Problem:
Scan the records below and copy every line that contains the string "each".

----------

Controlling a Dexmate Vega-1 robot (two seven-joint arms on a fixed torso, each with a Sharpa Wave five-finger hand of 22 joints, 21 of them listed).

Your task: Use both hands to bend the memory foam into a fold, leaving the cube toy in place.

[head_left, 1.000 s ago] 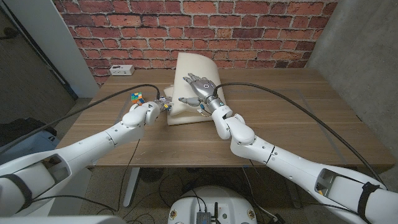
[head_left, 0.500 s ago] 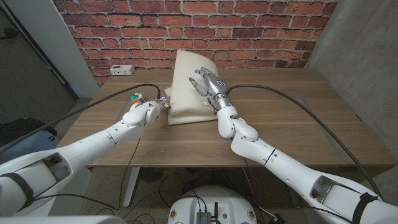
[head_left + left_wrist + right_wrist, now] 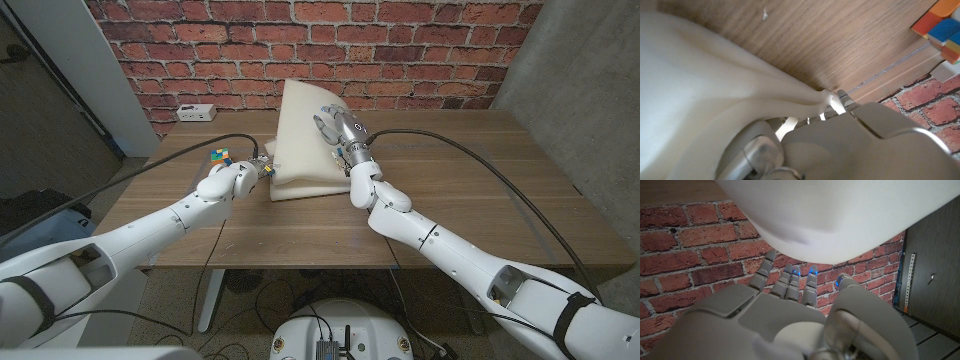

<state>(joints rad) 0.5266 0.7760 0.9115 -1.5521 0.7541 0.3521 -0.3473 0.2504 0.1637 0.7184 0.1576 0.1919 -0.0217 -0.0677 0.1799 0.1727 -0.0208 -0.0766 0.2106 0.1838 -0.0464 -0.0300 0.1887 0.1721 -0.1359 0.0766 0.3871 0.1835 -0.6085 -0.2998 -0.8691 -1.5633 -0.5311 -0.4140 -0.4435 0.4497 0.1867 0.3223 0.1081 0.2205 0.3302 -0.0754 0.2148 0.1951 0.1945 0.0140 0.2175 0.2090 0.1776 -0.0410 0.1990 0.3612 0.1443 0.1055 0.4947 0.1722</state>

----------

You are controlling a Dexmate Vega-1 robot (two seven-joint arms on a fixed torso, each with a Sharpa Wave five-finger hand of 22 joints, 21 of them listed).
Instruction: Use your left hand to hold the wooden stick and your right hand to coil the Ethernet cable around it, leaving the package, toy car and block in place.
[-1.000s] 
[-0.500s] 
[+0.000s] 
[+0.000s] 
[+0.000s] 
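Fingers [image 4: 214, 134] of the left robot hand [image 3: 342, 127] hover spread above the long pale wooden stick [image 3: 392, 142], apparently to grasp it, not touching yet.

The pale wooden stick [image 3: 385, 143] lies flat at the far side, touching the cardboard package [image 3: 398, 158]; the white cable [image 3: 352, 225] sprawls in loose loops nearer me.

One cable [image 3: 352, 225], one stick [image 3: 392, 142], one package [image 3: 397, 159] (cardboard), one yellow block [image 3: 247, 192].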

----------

Answer space:
Controlling a Dexmate Vega-1 robot (two seven-joint arms on a fixed torso, each with a Sharpa Wave five-finger hand of 22 joints, 21 of them listed).
You are controlling a Dexmate Vega-1 robot (two seven-joint arms on a fixed torso, each with a Sharpa Wave five-finger hand of 22 joints, 21 of them listed).

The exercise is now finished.